Meawhile, on Baquet’s watch, the paper has continued to publish remarkable journalism. Baquet, who earned his reporter’s stripes on the New Orleans Times-Picayune and shared a Pulitzer Prize at the Chicago Tribune for an investigation into corruption on the city council, is especially proud of such recent scoops as an influential account of how Middle Eastern terrorist organizations have reaped at least $165 million in ransom cash by kidnaping European hostages, and a blockbuster investigative piece on aides of New York Gov. Andrew Cuomo’s brazen manipulation of his much-ballyhooed anti-corruption commission in Albany, making sure it didn’t probe the governor’s office. “I was deeply involved in that,” he says.

Still, for all its excellence, even Baquet is hard-pressed to name a recent Times story that has equaled the explosive impact on the popular culture of the gossip website TMZ’s release of the Ray Rice elevator video.

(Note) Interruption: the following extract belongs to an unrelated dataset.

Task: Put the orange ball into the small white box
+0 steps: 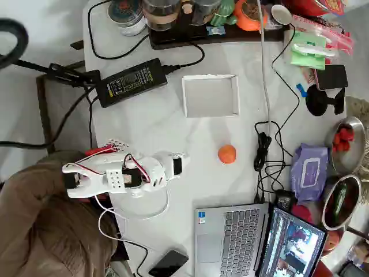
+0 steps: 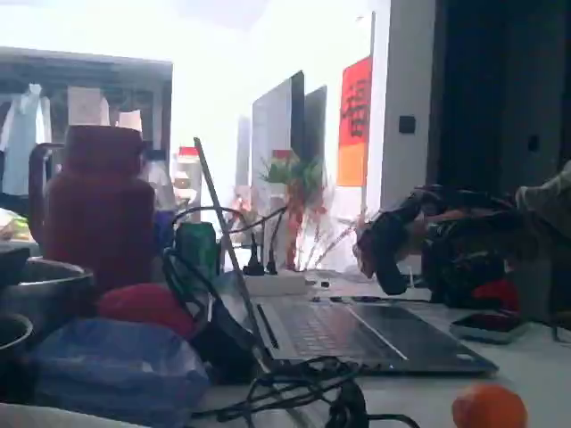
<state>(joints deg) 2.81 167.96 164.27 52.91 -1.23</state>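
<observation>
step: approach, nothing grasped | gripper (image 1: 180, 164) finger state: cannot tell | orange ball (image 1: 227, 154) well ahead of fingertips | small white box (image 1: 210, 96) beyond, empty | next: reach to ball, straddle, close

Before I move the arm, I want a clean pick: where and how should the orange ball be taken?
Grip the orange ball across its widest middle, coming straight down from above. It is a smooth sphere lying free on the table, with open space around it; the cables lie apart in the overhead view. The tool is well off.
</observation>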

For the past week, the images of the Baltimore Ravens running back cold-cocking his now-wife, Janay Palmer, have dominated a spirited national debate from kitchen tables to the White House about the National Football League and spousal abuse.

“You’re not going to hear any dis of TMZ’s Ray Rice video from me,” Baquet says. “I’d like to know how they got it.” Baquet notes, however, that a great deal of public conversation was also sparked by Times reporter Walt Bogdanich’s stunning investigation last April of how local law enforcement authorities dropped the ball on a rape allegation against Florida State University Heisman Trophy winner Jameis Winston. “But I ain’t knocking the fact that TMZ had a great scoop,” Baquet says. “I wish I had it.”